# How to Use NFS Storage with Kubernetes Clusters

DigitalOcean Kubernetes (DOKS) is a Kubernetes service with a fully managed control plane, high availability, and autoscaling. DOKS integrates with standard Kubernetes toolchains and DigitalOcean’s load balancers, volumes, CPU and GPU Droplets, API, and CLI.

You can connect your DOKS clusters to a [DigitalOcean NFS Share](https://docs.digitalocean.com/products/nfs/index.html.md) and use the share for tasks such as AI/ML Kubernetes workloads. For other persistent storage options, see [Add Volumes to Kubernetes Clusters](https://docs.digitalocean.com/products/kubernetes/how-to/add-volumes/index.html.md).

To use an NFS share with your DOKS cluster, you statically provision a PersistentVolume (PV), bind the PV to a PersistentVolumeClaim (PVC), and then mount the PVC to your workload.

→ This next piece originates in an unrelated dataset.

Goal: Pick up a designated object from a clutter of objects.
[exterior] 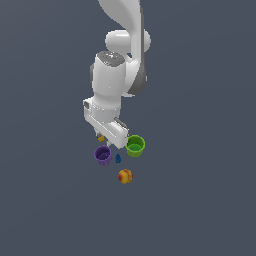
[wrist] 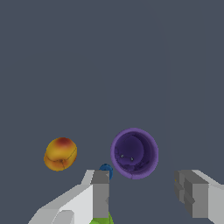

**Note**: You can create and use NFS shares with DOKS clusters only in regions where [DigitalOcean NFS shares are available](https://docs.digitalocean.com/products/nfs/details/availability/index.html.md) and only when the cluster and NFS share are on the same VPC network.

## Prerequisites

To connect an existing DOKS cluster to a DigitalOcean NFS share, you need to:

- Create an NFS share. You can provision one using either the [DigitalOcean Control Panel](https://docs.digitalocean.com/products/nfs/how-to/create/index.html.md) or the [API](https://docs.digitalocean.com/reference/api/digitalocean/index.html.md#tag/nfs).
- Get the connection details once the share is active.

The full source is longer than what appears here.